Donnez-lui quelque chose à manger
Ou bien quelqu'un à embrasser
N'importe quoi pour l'occuper
Pour l(a) faire taire sans se fâcher

Pousse-toi, laisse passer les anges
Et les modestes et les timides
Tais-toi, tu gagneras au change
Fais se remplir quand on se vide

Et ce n'est pas que ton discours
Ne semble pas intéressant
Tu parles peut-être même d'amour
Ouais, mais tu parles
Tu parles tout le temps

Tu doubles tout le monde et tu te vautres
Tu sais, c'est du pareil au même
Quand on passe à côté des autres
On passe à côté de soi-même

La Rue Kétanou, En attendant les caravanes, 2000.

***

Elle meuble la salle des profs avec ses mots. Ils viennent se glisser dans tous les espaces vides, dans les conversations des autres, entre moi et mon écran, dans les casiers et se faufilent jusque dans les couloirs.

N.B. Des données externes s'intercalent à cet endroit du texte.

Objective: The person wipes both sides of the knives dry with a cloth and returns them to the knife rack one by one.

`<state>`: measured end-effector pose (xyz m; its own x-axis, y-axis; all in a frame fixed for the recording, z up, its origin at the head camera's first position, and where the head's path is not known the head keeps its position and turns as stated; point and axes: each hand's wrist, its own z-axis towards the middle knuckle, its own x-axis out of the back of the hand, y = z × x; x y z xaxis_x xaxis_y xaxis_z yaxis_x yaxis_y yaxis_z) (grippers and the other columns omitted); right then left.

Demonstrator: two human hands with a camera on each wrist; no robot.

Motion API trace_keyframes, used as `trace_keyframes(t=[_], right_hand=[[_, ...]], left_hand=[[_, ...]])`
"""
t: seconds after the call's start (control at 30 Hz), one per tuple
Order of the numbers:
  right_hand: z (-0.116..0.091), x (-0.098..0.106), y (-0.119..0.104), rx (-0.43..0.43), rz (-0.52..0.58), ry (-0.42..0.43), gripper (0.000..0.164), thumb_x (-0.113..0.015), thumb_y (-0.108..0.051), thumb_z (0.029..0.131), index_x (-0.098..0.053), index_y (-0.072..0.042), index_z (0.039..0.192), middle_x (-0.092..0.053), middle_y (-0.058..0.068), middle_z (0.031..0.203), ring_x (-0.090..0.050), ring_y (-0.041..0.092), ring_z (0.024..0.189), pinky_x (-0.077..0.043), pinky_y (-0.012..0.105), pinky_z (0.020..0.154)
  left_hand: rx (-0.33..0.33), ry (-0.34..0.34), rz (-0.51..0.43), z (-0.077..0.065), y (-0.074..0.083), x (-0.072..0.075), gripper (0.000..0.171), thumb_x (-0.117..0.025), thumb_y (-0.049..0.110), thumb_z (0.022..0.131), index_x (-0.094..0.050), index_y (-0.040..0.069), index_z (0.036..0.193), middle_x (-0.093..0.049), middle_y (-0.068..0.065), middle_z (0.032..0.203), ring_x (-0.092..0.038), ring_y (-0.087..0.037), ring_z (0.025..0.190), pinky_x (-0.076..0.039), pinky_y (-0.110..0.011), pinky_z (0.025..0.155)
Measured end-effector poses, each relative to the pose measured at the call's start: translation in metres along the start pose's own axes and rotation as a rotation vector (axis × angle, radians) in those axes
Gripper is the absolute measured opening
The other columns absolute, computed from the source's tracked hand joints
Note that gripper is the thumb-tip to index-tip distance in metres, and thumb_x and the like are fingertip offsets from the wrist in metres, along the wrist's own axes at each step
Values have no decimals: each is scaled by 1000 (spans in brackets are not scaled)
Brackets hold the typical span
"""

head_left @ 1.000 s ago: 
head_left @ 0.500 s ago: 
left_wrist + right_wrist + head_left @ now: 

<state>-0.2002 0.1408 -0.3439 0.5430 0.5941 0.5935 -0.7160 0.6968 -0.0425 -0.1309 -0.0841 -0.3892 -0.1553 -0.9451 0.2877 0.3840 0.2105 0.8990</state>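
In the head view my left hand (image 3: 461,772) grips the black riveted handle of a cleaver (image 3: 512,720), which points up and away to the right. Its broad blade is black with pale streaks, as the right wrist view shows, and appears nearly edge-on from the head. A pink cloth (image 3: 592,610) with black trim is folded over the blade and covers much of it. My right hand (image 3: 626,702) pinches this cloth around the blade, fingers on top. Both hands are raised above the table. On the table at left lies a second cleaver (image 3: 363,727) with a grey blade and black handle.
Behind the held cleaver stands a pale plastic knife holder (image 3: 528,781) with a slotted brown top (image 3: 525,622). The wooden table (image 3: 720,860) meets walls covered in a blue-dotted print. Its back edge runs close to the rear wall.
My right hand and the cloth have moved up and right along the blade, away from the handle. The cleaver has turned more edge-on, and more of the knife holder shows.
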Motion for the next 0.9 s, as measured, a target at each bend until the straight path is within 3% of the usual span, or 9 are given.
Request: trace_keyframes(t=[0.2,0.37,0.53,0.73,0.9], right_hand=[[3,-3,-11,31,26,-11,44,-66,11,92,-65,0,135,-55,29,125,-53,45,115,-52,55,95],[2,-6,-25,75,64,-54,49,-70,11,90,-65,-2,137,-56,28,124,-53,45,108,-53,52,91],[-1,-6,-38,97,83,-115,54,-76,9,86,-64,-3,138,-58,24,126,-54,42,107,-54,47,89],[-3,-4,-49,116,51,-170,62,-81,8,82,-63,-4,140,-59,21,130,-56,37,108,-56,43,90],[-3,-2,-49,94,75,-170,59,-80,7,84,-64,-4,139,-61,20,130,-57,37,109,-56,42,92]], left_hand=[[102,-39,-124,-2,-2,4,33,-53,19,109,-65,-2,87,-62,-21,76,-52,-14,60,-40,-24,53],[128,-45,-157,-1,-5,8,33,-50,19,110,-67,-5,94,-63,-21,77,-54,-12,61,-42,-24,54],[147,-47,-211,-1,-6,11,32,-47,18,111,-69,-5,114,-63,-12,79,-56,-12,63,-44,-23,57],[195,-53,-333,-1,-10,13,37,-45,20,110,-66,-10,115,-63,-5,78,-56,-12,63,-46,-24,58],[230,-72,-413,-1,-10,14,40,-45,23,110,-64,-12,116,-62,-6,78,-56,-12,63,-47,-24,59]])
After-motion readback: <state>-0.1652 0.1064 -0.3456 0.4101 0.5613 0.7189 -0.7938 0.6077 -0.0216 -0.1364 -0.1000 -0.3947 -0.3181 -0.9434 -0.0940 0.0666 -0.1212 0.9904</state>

Des mots vides mais lourds malgré tout. Le divorce de sa soeur, le prix de l'essence, l'anniversaire de sa nièce, le trajet jusque chez elle, ses insomnies, son régime alimentaire, ses anciens collègues, le bruit de la photocopieuse, ses nouvelles chaussures, la dernière expo qu'elle a vue, le site internet "trop bien" où elle a trouvé de la doc... Et pire, il faut qu'elle glisse des mots anglais partout. Vous pensez ! Je la connais depuis trois semaines. Et j'aimerais tellement moins la connaître.